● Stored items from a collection
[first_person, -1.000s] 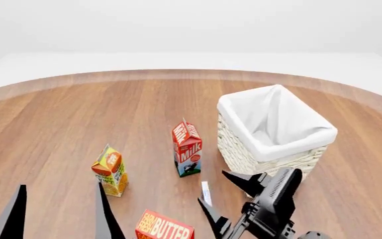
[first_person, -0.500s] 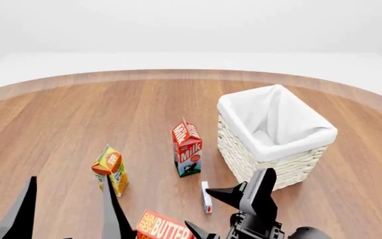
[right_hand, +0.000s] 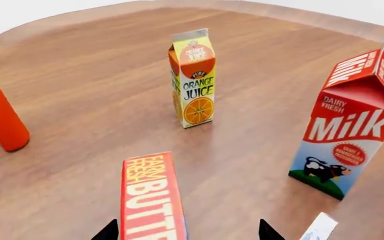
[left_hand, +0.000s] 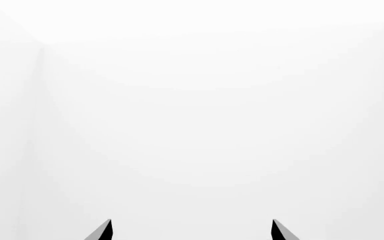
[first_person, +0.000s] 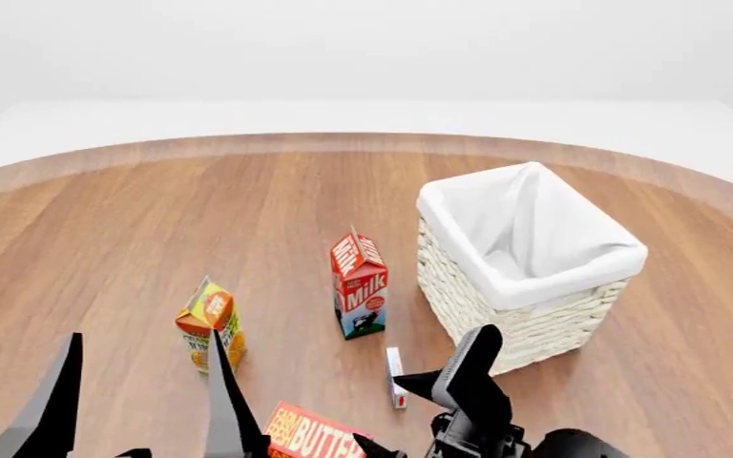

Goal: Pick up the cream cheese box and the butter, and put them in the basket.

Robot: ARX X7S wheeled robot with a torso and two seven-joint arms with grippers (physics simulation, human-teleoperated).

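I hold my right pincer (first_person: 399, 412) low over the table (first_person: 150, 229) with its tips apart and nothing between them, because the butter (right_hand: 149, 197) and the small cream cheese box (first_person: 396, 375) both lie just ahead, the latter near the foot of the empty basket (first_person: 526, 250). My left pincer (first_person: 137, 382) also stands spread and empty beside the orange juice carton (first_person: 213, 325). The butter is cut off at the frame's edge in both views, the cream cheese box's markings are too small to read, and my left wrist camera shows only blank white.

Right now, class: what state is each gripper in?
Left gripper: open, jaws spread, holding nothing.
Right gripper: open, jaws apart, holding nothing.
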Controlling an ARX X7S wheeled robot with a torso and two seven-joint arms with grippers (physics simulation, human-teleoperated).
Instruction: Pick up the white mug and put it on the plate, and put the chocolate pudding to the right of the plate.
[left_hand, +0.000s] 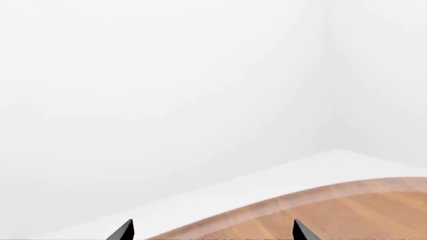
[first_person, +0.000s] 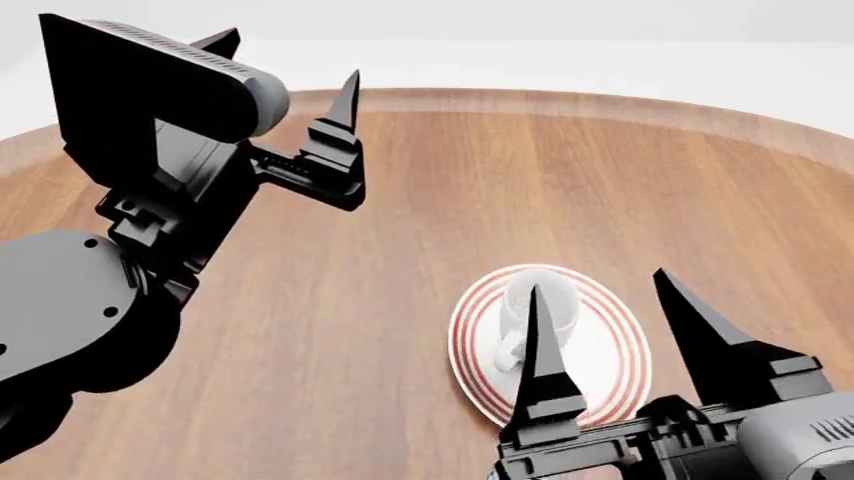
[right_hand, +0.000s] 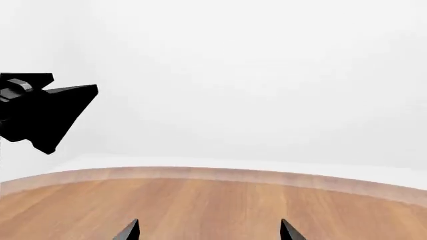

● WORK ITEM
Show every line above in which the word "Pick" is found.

● ANSWER TO THE EXERCISE
Goal: Pick up the cream cheese box and the butter, and put them in the basket.
Instruction: Pick up the white mug and put it on the plate, and put the chocolate pudding to the right of the plate.

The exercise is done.